Fair enough, but I stand by that the news is that there's a security fix.


Yes, I agree. Happy accident and all.


Looks recent, at first I thought it was webserver from the 90's...


This was originally “Yahoo! Traffic Server”, was developed by Yahoo! in the early 2000’s and was used in part to power Yahoo! CDN. At the time Yahoo! relied on Akamai and its own network.


It was developed by inktomi[1]; inktomi was acquired by yahoo in the one of the great extinction events of the early internet.

[1]https://en.wikipedia.org/wiki/Inktomi


I kinda forgot the Traffic Server existed.
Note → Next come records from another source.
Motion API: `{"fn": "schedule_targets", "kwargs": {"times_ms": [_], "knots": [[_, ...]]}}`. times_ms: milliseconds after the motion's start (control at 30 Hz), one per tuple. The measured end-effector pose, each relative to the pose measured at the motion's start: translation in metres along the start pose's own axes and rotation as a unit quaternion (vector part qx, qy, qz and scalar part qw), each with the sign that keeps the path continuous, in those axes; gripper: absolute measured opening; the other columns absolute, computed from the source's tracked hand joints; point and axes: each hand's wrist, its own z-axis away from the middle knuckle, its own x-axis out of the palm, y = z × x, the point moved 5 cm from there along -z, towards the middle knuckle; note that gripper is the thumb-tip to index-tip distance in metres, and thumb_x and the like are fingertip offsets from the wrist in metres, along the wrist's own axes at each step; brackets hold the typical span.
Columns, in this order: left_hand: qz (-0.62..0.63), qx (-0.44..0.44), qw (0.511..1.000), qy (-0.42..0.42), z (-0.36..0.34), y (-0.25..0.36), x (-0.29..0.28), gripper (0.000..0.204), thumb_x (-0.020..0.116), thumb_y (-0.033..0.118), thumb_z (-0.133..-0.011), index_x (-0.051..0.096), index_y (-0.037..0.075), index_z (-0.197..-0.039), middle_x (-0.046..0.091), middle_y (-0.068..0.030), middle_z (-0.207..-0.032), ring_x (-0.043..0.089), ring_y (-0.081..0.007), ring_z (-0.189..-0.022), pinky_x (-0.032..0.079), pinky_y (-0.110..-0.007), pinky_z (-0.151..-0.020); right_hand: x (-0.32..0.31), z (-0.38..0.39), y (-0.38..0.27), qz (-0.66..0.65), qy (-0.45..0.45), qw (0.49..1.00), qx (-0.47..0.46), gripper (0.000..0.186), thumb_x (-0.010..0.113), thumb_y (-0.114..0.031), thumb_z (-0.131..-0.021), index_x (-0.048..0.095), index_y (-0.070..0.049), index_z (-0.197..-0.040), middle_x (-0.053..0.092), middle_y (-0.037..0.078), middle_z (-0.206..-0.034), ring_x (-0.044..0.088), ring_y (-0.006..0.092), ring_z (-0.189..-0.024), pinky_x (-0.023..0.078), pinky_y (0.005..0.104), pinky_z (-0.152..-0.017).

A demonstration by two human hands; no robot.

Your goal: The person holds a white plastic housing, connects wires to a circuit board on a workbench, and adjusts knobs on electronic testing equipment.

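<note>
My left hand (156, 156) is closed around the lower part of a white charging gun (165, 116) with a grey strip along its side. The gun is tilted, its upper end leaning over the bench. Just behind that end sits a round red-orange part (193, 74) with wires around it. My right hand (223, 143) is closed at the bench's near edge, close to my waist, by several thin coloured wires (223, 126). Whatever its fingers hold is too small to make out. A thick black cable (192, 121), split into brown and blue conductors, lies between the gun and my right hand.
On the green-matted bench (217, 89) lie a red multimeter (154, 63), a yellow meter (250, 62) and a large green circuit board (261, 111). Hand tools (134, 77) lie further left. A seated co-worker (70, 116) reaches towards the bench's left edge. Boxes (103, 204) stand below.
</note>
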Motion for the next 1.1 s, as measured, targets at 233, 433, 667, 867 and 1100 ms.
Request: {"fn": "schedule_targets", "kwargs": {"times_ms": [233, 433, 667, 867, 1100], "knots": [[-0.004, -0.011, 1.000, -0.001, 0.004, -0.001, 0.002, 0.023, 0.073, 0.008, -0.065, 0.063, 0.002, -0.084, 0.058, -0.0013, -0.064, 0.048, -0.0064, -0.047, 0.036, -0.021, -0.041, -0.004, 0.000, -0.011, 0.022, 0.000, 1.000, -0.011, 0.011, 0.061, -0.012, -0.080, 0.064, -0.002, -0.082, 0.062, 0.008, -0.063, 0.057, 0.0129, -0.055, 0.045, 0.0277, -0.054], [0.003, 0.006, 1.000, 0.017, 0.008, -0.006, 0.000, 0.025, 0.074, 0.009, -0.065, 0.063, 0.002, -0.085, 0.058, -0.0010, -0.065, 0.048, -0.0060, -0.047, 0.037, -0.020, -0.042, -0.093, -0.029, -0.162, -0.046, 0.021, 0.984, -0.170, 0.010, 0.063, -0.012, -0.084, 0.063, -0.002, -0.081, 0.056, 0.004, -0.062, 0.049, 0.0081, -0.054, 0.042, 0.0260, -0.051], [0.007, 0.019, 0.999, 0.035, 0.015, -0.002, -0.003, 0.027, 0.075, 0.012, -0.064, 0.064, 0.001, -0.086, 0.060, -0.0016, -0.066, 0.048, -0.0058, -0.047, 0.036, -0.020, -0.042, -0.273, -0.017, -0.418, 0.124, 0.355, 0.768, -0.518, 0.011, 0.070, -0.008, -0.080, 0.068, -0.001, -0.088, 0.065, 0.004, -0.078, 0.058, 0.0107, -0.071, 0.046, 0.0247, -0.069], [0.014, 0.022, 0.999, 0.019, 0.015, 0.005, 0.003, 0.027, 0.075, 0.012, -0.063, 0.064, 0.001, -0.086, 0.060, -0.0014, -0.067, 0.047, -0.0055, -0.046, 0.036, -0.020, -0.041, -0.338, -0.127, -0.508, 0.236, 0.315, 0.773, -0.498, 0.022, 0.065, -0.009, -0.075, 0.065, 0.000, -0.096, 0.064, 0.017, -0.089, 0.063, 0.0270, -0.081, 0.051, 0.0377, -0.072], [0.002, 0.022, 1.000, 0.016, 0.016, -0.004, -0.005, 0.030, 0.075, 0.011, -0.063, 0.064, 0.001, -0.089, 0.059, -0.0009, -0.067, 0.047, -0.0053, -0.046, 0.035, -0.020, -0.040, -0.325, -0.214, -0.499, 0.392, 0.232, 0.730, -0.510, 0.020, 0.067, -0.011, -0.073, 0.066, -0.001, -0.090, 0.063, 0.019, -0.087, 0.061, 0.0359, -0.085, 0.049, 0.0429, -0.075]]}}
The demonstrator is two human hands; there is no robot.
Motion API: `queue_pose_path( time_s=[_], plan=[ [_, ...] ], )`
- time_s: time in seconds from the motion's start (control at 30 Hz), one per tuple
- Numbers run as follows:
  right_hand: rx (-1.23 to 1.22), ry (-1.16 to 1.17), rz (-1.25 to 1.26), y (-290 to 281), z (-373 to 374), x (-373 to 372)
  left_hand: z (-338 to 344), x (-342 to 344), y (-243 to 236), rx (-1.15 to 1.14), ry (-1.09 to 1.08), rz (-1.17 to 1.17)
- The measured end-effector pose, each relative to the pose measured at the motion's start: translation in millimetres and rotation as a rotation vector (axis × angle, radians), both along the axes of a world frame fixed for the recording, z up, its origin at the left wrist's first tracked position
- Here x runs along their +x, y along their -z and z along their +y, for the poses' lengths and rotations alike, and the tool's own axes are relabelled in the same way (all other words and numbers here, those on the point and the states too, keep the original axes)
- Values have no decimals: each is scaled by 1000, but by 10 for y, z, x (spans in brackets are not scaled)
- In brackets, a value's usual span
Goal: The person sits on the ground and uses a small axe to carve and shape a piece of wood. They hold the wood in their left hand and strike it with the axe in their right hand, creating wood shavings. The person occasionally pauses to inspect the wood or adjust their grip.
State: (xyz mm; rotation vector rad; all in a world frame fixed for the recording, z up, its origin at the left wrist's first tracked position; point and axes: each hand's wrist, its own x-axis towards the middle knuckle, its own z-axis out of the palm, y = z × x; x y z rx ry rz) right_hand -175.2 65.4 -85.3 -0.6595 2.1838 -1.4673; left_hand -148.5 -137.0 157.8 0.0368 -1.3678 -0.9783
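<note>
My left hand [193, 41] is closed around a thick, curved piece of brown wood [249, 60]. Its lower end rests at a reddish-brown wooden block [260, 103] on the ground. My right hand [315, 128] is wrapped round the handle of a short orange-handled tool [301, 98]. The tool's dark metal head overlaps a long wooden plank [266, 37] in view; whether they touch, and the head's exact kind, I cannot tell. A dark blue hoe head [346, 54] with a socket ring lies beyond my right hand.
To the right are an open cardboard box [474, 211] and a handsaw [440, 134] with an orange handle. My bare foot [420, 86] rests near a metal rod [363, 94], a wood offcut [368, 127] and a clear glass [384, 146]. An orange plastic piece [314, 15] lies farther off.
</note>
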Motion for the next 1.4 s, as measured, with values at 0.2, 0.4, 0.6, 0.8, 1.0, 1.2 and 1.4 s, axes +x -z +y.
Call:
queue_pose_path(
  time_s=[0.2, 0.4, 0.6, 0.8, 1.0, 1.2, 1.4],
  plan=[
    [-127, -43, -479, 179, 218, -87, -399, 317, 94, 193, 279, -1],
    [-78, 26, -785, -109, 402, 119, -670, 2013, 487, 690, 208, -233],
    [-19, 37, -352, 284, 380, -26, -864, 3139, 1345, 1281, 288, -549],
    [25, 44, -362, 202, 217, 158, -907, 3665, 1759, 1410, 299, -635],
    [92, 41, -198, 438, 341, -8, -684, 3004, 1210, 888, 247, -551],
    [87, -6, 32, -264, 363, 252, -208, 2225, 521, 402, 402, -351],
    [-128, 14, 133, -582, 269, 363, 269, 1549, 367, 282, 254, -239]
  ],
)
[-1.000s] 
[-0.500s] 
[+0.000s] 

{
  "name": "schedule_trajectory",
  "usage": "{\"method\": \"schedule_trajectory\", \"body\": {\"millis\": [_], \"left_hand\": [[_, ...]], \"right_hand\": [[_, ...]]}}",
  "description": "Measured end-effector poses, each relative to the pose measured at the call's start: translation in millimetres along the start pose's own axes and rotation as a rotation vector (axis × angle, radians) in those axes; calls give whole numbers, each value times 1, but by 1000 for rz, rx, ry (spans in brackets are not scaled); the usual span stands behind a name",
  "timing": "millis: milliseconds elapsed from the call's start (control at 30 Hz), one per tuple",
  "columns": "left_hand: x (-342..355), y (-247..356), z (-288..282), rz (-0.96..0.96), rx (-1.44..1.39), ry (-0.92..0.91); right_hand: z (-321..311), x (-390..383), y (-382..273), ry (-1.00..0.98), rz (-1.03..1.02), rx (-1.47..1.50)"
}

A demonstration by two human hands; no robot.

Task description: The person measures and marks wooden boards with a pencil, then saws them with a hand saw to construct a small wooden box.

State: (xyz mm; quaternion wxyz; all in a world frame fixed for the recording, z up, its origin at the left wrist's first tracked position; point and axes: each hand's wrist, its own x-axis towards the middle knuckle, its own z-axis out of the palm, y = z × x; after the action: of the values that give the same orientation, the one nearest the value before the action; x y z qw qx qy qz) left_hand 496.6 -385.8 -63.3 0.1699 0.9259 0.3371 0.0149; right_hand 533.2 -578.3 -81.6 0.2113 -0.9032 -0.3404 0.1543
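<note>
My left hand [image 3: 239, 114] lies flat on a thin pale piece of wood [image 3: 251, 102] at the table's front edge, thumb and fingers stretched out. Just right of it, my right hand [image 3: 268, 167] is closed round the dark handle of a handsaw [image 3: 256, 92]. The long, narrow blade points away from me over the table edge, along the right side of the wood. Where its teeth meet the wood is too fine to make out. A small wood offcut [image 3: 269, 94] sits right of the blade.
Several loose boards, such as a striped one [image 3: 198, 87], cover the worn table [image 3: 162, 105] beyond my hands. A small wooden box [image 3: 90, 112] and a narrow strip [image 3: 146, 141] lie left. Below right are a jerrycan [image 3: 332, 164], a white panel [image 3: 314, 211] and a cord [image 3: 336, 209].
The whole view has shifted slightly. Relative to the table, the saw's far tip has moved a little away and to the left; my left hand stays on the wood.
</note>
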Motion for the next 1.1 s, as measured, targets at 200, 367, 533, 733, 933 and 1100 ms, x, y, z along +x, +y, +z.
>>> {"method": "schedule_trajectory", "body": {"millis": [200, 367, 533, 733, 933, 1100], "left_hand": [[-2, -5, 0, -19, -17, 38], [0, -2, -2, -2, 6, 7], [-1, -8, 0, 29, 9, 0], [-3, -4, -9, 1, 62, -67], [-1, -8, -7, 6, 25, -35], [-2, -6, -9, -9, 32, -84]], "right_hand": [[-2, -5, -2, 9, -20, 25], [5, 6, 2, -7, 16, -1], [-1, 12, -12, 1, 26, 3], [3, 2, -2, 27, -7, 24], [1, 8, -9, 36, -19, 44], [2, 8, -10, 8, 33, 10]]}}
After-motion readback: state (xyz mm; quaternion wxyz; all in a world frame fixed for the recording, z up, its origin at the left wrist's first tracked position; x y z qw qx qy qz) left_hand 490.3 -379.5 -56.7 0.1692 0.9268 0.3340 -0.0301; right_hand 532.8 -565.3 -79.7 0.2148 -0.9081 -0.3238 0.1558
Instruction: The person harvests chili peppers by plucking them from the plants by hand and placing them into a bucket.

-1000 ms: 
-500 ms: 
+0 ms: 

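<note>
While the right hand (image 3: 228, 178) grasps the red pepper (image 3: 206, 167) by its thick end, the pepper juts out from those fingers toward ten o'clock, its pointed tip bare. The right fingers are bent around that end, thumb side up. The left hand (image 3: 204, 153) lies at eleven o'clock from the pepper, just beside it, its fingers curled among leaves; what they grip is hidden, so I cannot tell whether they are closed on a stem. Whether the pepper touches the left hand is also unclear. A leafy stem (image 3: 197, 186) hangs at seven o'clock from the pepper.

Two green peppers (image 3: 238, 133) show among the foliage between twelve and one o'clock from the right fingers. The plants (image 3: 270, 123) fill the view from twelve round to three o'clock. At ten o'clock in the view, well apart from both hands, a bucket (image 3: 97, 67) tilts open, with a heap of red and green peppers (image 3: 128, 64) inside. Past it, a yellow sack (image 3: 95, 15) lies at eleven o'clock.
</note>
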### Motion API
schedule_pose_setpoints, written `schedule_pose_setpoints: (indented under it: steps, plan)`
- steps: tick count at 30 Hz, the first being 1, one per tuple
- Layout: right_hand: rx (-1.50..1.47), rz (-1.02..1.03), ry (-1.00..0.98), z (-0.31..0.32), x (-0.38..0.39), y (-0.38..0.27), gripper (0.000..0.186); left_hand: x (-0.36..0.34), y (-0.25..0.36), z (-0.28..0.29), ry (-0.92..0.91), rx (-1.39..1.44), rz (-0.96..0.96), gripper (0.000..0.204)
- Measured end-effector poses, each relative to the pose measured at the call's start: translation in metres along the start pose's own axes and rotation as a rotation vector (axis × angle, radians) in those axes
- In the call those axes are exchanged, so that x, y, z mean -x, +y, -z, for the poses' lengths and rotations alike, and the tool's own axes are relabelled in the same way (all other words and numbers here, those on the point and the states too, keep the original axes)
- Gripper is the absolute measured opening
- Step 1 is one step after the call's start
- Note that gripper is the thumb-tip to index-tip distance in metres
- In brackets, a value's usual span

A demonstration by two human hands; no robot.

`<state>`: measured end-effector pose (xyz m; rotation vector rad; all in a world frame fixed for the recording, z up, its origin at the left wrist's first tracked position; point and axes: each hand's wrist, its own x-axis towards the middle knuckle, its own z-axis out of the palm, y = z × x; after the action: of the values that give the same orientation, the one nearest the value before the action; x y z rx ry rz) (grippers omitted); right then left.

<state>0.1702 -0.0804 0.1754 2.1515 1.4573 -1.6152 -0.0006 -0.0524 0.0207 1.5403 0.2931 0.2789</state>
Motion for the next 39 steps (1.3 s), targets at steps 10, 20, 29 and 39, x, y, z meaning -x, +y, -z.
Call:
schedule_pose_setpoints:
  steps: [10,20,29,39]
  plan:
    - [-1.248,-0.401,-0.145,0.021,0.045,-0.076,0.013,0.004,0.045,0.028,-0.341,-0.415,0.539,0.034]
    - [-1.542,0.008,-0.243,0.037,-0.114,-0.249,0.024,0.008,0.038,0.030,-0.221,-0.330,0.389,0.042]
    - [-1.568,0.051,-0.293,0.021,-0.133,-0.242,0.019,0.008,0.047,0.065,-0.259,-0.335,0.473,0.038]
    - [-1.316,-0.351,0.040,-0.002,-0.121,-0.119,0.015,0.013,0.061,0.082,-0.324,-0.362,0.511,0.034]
I remember we looked at it 10 years ago for a project, but just went with nginx instead. I don't think we ever really saw the point in Traffic Server, and I still don't. That might just be because it solves a set of problems I don't deal with.


Not sure if this is what you're thinking of, but to be clear, this isn't the Apache web server (aka apache httpd or apache2).


> Looks recent, at first I thought it was webserver from the 90's...

Well, old ideas are indeed new once everyone forgets they were a thing. Nowadays CDNs and edge caches and web accelerators are seeing a resurgence, and in practice they can mean having an instance of Apache Traffic Server deployed somewhere.


Anyone know how it might compare to Neflix Zuul


Zuul is a proxy not a caching proxy IIRC.